Now for the kicker. The $100 light will break squelch on my Icom IC-A24 radio, when squelch is set to 10, at a distance of 4-6 feet. Under the same conditions the $33 light breaks squelch at 20 feet. Clearly I will have to install some external filtering if I want to use the cheaper lights which produce a more intense beam.

Oh, the cheaper light also weighs 20% more than the expensive light.

All of this to say that you should buy the lights you want, then take the time to characterize them before committing to an installation. The ones you have selected may be good, bad, ugly, or somewhere in between. With LED's it seems one often gets what one pays for.

As an aside, if you want LED landing lights that REALLY work, do a search here on Baja Squadron lights. Not cheap. They are electrically quiet, breaking squelch at 3 feet or less. I have a pair of them in the wingtips and they are extremely bright - each one of them producing more than twice the light of a GE 4509 bulb. If you're like me and are concerned about running into critters on the runway at night, these babies are definitely capable of providing an enhanced margin of safety.
 
Mark,

Thanks for the info. I do plan on testing and figured, at the price point, I could toss these lights (or install them on my tractor) without hesitation - should they not meet my needs.

I will be running shielded wire from the fuse to the switch and out to the wings to help with noise but that only controls so much. The LEDs themselves can emit EMI too.

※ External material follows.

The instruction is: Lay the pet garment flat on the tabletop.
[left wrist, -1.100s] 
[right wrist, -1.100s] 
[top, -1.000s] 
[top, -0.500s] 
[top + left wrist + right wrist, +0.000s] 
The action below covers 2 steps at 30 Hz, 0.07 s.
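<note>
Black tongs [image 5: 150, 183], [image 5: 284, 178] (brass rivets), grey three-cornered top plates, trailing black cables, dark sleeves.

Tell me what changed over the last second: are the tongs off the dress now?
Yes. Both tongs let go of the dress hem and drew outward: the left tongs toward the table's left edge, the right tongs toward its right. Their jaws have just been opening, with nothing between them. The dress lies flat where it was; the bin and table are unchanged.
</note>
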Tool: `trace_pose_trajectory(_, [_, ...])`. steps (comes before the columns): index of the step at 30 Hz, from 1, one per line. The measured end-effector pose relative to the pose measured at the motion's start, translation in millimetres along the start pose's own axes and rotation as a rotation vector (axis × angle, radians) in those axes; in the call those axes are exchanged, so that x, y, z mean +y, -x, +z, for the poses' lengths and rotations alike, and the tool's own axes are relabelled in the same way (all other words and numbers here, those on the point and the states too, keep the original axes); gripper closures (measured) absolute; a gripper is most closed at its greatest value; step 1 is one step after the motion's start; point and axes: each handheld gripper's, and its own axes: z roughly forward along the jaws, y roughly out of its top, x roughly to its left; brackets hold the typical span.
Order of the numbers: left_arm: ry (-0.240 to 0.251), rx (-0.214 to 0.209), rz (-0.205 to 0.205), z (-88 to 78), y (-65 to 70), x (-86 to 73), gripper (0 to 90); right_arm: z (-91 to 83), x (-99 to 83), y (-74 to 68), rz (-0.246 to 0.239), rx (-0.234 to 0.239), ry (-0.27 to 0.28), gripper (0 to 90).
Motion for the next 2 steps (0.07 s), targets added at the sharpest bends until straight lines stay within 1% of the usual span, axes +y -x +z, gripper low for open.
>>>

I do not yet know how much I will fly at night but hope to do plenty, as I did in the Army while wearing NVGs.
 
Like you, Ray, my 'not so good' LEDs end up on tractors. These little wide-beam fellas are going to be tucked up into the top corners of the cab on my Kubota as the hood-mounted lights are, well, just not very good.

Shielded wire will definitely help. If I may suggest it, use a Raychem or similar solder sleeve termination at each end, wing and cockpit, and install a good grounding wire (20ga works well) in the solder sleeves. This will give you the ability to experiment with terminating the shield at one end or the other, or both in order to achieve better results.
 
Darn! I installed the wingtip H.I.D. kit a while ago, very happy with it. I am bummed to learn that apparently bulbs are no longer available?